Referendum Crimea hari Minggu kemarin digelar di bawah penjagaan personel bersenjata di jalanan kota dan konvoi militer yang memenuhi jalan pedesaan. Referendum ini memperlihatkan bangkitnya sentimen anti Barat di Crimea. Warga Crimea nampaknya sepakat dengan klaim TV pemerintah Rusia bahwa wilayahnya kini terancam oleh kekuatan “fasis” yang menggulingkan pemerintahan pro-Rusia di Kiev bulan lalu.
Menurut Lyudmila Korol, seorang suster berusia 47 tahun, “Crimea selalu menjadi milik Rusia,” katanya. . Warga asal kota Krasnogvardeyskoe tersebut berterima kasih kepada tentara Rusia yang melindunginya dari kerusuhan anti Rusia. “Ini sangat hebat, tanpa harus bepergian kemana-mana, kami sudah di rumah.”

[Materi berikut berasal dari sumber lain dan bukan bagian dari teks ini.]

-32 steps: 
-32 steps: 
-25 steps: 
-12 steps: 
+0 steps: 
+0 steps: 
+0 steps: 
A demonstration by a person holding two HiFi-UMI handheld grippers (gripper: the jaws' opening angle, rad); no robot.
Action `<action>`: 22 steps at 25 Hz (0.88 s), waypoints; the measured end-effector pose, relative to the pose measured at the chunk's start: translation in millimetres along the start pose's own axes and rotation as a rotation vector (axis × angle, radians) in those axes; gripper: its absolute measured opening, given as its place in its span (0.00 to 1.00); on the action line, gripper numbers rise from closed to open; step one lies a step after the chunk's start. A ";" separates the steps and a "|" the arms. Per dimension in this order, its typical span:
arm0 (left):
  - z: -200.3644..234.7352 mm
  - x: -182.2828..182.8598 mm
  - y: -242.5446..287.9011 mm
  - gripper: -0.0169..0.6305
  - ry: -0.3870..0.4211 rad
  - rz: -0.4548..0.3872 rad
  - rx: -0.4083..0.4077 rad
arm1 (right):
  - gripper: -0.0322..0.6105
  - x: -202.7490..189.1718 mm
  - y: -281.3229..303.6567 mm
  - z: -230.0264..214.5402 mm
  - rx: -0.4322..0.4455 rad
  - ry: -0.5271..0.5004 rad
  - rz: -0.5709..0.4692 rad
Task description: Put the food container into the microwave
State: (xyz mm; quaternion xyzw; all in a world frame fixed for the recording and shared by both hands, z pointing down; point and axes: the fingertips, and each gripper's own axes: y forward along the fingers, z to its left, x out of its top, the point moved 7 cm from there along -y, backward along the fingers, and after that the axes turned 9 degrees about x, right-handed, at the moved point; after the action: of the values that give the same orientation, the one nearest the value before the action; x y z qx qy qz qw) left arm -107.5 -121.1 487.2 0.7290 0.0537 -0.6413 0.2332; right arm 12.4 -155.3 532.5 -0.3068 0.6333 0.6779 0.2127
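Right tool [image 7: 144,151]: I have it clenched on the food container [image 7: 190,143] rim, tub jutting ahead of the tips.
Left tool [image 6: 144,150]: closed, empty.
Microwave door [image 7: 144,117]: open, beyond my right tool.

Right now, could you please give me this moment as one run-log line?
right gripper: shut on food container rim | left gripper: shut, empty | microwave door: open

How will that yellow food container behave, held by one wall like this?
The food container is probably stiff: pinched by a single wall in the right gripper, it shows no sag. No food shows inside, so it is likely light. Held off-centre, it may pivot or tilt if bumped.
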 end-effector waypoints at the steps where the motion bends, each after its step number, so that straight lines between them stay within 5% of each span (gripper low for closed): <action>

Ribuan orang menggelar demo anti pemerintahan baru Ukraina di wilayah timur Ukraina, rumah bagi sekelompok besar warga pro-Rusia. Meski demikian, tentara Rusia nampaknya telah mundur sebagian setelah sempat masuk ke wilayah darat Ukraina. Ini setelah mereka merebut stasiun pompa gas alam, Sabtu kemarin, menurut AS dan Ukraina.
Pejabat senior AS mengatakan militer Ukraina akan berupaya memukul mundur tentara Rusia jika Putin memerintahkan pasukannya menginvasi Ukraina Timur. Ia menambahkan tentara Rusia nampaknya tidak masuk ke wilayah perbatasan.
AS sadar telah salah menilai Putin dan kini tengah berupaya memprediksi langkahnya selanjutnya. “Kami telah salah membaca Putin. Ia tidak akan menyerah,” ujar seorang pejabat senior AS.
Menteri Luar Negeri Jerman Frank-Walter Steinmeier akan menyerukan “pendekatan teratur” dalam pertemuan para menteri luar negeri Uni Eropa di Brussels Senin ini. Mereka akan menentukan sanksi bagi Rusia. Prioritas tertinggi Jerman bukanlah untuk menghambat pencaplokan Crimea oleh Rusia melainkan untuk mencegah konflik yang lebih besar.